This Day in History: The First American Train Robbery

Justin Irvolino, Staff Writer

After the Civil War, America was put into a financial crisis due to a long period of unemployment. The leading affect ended in people breaking the law to find a source of income, which sparked an epidemic of brutal and thieving gang movements. The Reno Gang was a notorious gang at the time that soon would revolutionize the limits of a robbery.

The Reno Gang consisted of four brothers, Frank, John, Simeon, and William Reno who came from a small town in Indiana called Rockford. The four brothers were born between 1837 and 1848. They came from a very religious family that had another brother and a sister. All the Reno brothers were seen as rebels and trouble makers when they were young.

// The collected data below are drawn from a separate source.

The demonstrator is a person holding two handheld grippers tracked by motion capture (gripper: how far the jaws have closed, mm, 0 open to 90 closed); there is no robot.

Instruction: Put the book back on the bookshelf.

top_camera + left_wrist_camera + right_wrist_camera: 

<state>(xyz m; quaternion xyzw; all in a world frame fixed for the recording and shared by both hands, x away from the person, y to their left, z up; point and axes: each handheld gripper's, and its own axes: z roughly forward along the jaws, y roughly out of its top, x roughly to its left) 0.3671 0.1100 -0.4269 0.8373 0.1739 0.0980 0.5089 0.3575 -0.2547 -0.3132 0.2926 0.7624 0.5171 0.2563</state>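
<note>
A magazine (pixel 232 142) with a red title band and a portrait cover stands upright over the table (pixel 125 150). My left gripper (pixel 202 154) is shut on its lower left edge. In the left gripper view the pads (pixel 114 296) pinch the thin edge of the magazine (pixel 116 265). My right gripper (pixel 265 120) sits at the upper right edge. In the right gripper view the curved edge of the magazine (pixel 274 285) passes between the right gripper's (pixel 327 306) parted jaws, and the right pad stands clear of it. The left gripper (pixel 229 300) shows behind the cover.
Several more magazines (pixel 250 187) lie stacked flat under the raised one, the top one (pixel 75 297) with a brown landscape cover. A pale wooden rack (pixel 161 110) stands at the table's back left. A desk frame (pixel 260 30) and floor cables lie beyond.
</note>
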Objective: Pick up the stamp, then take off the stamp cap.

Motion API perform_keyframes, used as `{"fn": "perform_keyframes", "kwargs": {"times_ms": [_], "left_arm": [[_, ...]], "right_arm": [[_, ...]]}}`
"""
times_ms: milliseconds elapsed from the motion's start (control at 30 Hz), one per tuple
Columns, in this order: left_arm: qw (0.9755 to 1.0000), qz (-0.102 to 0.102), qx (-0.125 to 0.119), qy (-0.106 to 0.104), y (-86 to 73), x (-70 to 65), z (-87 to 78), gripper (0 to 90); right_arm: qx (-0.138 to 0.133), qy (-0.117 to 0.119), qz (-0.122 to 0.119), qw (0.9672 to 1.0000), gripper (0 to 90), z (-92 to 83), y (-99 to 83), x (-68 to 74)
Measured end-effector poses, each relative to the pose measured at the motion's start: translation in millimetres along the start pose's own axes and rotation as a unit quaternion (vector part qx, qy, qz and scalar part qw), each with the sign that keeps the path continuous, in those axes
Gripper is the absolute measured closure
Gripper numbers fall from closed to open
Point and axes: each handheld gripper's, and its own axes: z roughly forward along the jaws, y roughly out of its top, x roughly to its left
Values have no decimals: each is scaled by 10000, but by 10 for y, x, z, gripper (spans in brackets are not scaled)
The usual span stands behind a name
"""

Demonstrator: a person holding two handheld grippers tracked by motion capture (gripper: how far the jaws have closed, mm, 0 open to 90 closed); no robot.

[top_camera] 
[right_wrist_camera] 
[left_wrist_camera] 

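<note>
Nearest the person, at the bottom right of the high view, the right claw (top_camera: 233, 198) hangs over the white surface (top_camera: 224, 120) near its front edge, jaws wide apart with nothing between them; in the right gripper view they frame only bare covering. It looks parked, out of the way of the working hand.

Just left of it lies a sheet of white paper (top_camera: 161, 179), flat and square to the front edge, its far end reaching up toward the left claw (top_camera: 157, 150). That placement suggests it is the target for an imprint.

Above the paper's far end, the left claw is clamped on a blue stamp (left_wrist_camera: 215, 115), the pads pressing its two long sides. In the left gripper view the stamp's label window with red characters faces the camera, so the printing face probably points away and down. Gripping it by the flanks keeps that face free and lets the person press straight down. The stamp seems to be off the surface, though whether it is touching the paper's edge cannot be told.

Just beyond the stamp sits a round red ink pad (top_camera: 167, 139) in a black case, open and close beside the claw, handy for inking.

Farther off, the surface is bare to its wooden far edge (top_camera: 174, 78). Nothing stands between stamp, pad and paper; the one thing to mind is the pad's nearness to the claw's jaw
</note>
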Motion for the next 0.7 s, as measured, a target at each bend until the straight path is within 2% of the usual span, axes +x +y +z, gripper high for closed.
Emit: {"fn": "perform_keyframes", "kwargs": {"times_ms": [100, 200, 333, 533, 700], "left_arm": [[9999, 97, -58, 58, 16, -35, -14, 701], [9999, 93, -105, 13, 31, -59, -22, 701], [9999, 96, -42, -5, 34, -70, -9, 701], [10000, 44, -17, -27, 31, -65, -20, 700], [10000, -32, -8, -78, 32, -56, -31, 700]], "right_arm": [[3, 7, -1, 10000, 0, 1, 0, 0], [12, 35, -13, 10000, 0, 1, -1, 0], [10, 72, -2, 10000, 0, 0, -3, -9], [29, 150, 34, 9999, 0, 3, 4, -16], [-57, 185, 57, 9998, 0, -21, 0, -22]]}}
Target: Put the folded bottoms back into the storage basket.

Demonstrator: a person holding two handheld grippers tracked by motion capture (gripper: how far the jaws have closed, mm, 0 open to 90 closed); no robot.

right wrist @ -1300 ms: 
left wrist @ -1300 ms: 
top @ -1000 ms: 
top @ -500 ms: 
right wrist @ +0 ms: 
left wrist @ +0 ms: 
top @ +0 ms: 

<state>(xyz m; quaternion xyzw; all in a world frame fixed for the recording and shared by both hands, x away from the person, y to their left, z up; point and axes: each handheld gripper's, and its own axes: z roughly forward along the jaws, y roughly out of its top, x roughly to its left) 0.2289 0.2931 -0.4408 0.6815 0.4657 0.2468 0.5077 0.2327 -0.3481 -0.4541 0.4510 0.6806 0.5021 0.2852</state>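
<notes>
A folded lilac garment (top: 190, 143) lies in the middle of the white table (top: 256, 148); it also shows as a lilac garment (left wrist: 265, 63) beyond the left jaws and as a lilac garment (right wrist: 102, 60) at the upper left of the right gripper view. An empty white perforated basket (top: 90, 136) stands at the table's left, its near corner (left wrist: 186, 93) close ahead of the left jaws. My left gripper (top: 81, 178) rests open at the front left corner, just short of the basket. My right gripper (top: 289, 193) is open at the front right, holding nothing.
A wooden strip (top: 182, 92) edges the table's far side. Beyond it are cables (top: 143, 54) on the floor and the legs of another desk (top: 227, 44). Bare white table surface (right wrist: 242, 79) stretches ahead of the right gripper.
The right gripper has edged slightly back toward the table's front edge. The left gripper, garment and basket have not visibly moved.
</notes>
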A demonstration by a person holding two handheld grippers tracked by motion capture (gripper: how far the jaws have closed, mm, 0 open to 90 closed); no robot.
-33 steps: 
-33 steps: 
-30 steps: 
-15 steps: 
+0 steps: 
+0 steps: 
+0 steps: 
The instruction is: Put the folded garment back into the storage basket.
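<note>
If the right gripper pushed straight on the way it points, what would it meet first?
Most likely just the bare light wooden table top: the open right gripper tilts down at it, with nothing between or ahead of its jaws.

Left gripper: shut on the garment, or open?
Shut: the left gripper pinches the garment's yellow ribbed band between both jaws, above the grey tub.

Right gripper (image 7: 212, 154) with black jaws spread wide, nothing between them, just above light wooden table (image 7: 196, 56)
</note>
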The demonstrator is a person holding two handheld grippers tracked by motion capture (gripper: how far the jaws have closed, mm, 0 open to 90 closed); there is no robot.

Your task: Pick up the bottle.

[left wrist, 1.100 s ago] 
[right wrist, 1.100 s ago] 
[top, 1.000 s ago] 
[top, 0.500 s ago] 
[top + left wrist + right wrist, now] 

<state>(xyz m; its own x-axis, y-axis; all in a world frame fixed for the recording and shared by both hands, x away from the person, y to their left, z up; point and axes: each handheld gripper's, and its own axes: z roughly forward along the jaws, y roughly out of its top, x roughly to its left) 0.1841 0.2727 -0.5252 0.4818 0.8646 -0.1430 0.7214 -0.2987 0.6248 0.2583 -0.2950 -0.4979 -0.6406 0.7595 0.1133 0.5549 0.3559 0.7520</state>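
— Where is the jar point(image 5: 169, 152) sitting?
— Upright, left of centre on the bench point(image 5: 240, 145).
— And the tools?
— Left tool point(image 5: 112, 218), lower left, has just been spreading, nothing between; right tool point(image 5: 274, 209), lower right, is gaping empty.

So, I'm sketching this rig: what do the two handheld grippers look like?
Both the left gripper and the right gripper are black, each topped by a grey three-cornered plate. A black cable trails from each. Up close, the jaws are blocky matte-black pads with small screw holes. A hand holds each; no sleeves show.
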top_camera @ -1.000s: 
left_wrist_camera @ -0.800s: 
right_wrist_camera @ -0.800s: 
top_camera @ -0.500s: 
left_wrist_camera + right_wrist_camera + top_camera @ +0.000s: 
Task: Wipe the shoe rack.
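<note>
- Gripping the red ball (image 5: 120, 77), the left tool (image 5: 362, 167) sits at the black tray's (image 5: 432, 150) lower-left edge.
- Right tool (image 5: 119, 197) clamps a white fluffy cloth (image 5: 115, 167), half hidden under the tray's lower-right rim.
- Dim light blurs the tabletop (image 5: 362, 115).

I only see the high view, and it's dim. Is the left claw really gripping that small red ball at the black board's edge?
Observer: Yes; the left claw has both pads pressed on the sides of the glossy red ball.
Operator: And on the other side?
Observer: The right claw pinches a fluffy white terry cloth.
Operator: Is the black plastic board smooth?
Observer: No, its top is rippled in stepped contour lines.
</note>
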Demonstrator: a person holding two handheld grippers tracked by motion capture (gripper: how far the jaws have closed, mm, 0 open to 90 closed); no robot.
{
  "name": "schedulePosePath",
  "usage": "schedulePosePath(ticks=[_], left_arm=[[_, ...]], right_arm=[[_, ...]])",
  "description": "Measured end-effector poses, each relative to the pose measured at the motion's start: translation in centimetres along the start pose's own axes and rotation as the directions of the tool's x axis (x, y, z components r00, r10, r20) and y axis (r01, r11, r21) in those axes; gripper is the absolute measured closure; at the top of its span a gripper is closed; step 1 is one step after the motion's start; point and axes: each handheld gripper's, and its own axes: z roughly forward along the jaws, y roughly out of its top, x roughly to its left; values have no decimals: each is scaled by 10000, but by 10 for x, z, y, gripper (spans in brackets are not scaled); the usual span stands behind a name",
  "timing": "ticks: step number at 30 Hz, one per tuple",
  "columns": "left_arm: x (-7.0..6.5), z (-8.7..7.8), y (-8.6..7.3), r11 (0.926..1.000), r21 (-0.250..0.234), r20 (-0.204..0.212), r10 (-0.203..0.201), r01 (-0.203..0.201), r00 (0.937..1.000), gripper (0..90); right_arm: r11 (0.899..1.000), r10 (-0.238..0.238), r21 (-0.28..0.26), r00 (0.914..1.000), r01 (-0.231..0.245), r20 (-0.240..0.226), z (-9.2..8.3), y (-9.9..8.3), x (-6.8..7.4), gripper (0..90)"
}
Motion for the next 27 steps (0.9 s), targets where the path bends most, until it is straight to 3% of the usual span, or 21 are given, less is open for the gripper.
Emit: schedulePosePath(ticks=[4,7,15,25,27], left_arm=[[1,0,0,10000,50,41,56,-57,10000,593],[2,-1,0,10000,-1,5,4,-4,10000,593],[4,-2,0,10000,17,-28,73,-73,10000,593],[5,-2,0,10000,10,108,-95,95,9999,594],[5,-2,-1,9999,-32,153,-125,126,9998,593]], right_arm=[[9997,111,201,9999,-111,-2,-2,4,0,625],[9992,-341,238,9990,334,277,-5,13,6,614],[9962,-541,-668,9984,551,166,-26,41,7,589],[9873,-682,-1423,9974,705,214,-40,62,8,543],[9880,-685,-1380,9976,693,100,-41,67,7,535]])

When the two older brothers, Frank and John Reno, got into their mid teens, they started out swindling travelers of their money by cheating them in small card games. Soon, the two brothers started robbing small businesses and stealing other people’s horses.

By 1851 the two brothers were looked at as the real deal as they set a bunch of retailers on fire and robbed them. Frank and John were suspected of arson, which sparked the beginning of terror in the Midwest caused by the two Reno Brothers.

By 1866, all four brothers joined the gang, along with some acquaintances as well. The Reno Gang was tired of risking their lives for small robberies, so they began to think outside of the box. The brothers decided to rob a moving train, traveling from Ohio to Mississippi. Their reasoning was that there was no law enforcement guarding moving trains, and it had never been attempted before.

On October 6, they succeeded in stopping and boarding the train. The men were all masked and armed. They held up the train’s teller and made their way to the express car. Their plan worked and the Reno Gang stole 13,000 dollars from the train.

After this major robbery, the Reno Gang successfully robbed two US treasuries of 32,000 dollars, a Missouri courthouse of 23,000 dollars, and lastly, a second train which they robbed of 96,00 dollars. The brothers were eventually caught in 1868 and eventually put to death.